10 The Euthyphro
The Euthyphro, according to general opinion, is Plato’s dialogue on the nature of piety or holiness.[1] This view arises expectedly, because Socrates argues with Euthyphro about piety; if one wants to know the Platonic-Socratic position on piety, one is pointed in the direction of this piece. It is, however, as much a mistake to assume that any of the dialogues is about what the personae dramatis discuss as it would be of Shakespeare’s plays. Lear is not about how much the old king’s various daughters love him: it is about self-delusion, madness, and nature. The Euthyphro is about the self-delusion that drives a man to act with absolute certitude; it is about self-delusion so intense that it thrives even when the hollowness of its foundation is absolutely manifest. Such delusion can have profound consequences for man and state, Plato warns.
The little play begins as Euthyphro expresses surprise to see Socrates at the royal porch, a law court, instead of at the Lyceum, where he could talk to youngsters as usual.[2] Socrates explains that he has been indicted by Meletus, a young man he doesn’t know, on the serious charges of corruption of youth by not believing in the old gods and by making new ones. The very fact of the charge is evidence of Meletus’s excellence, says Socrates, for to bring such a charge he must care a lot about the young. Surely, he adds, Meletus will have a great future (2A-3B). Right from the start Socrates displays his usual irony, praising Meletus for his care (and punning on Meletus’s name—which means “care”—just as he will pun during the trial).
Euthyphro suspects that the charge arises from Socrates’ references to his special “sign,” the voice that sometimes keeps him from doing things he shouldn’t. Euthyphro scoffs at the charge even while acknowledging how easy it is for such things to be misrepresented in court; he says he suffers a similar fate: when he makes predictions in the assembly, the Athenians laugh at him, even though his predictions are always right. The character Euthyphro presents himself as a man infinitely confident of his abilities. A moment later Euthyphro predicts that Socrates’ case will come out well (3E)-and we realize from the dramatic irony how good a prophet he is.

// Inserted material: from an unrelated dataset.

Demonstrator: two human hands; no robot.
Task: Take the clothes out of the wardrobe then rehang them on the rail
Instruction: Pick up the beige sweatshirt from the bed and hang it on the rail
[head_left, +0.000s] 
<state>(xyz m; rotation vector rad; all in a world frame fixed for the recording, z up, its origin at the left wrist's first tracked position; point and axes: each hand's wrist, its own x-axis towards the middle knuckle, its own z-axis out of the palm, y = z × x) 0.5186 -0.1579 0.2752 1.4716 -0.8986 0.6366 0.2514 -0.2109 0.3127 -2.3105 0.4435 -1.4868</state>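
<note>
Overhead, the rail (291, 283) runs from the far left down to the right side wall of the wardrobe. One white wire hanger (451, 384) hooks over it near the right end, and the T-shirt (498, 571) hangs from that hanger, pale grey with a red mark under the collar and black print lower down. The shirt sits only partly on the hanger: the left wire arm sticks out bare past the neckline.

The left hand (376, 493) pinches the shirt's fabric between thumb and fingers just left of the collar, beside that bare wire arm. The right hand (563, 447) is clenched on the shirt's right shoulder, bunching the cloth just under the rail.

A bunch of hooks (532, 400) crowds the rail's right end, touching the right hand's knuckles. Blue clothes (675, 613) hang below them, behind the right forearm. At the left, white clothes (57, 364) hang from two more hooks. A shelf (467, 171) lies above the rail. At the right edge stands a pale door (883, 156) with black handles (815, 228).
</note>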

It turns out that Euthyphro has come to court to bring an indictment against his father for murder. Although his family has scolded him quite severely, he knows he is doing the right thing. Socrates expresses amazement and says that Euthyphro must be far advanced in wisdom to do so unusual a thing as prosecute his own father (4A). Yes, says Euthyphro in another self-praise, he is very far advanced indeed (4B). Euthyphro begins his account with some very Socratic-sounding statements. We must not consider whether or not a man is related when making prosecutions, only whether or not the prosecution is right. We learn, however, that the case is not a simple one. As Euthyphro tells the story, a laborer became drunk and killed one of the domestic slaves. Euthyphro’s father tied up the culprit, threw him into a ditch, and sent a servant to Athens to ask what to do. In the meantime, the man died. The delay is, presumably, accounted for by the fact that the incident occurred on the family farm in Naxos, an Athenian possession.[3] Those, Euthyphro says, who criticize him for prosecuting his father surely do not know what divinity is or its relationship to holiness! Socrates asks Euthyphro whether his knowledge of divine things is so excellent that in the circumstances he has described he can rightly accuse his father (4E). And again (5A) Euthyphro boasts about his special knowledge.

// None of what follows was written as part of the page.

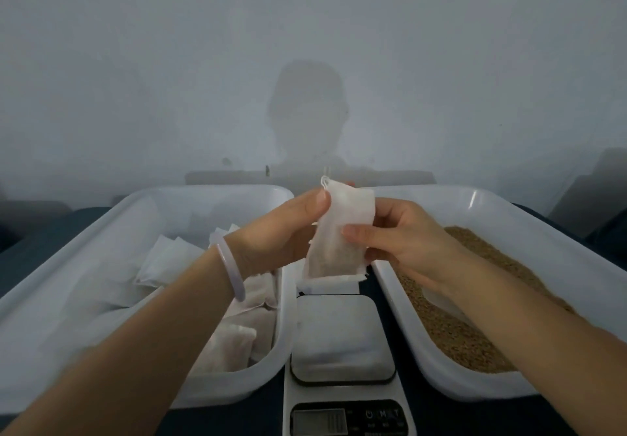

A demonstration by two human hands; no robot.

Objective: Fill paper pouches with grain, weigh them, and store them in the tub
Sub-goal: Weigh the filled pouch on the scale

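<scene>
Both hands hold the paper pouch (336,242) in the air between the two tubs: the left hand (281,228) pinches its top corner by the drawstring mouth, and the right hand (400,235) pinches its right edge midway. Its long axis is near upright, mouth up, directly above the scale (339,337). The grain (475,317) lies to its right, nearer the right hand, and the storage tub (203,191) lies to its left.
</scene>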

The play begins, then, with a young man absolutely convinced of the rightness of his case. He is plagued with not a single doubt, not a single moment’s hesitation, not a single question. The case he has described is by no means an obvious one; it certainly cannot have been self-evident to Plato’s audience that Euthyphro is acting rightly. On the surface it seems as though the drunken laborer had death coming to him. Surely it does not seem as though Euthyphro’s father murdered him; at worse, he might be guilty of negligence. Of course we recognize that a commonsense view and a legal view, especially in litigious societies like our own and ancient Athens, are quite often diverse.[4] No matter; however one looks at it, the case is complex and would give any reflective man pause. But not Euthyphro! He is totally sure that he knows just what the holy thing to do is.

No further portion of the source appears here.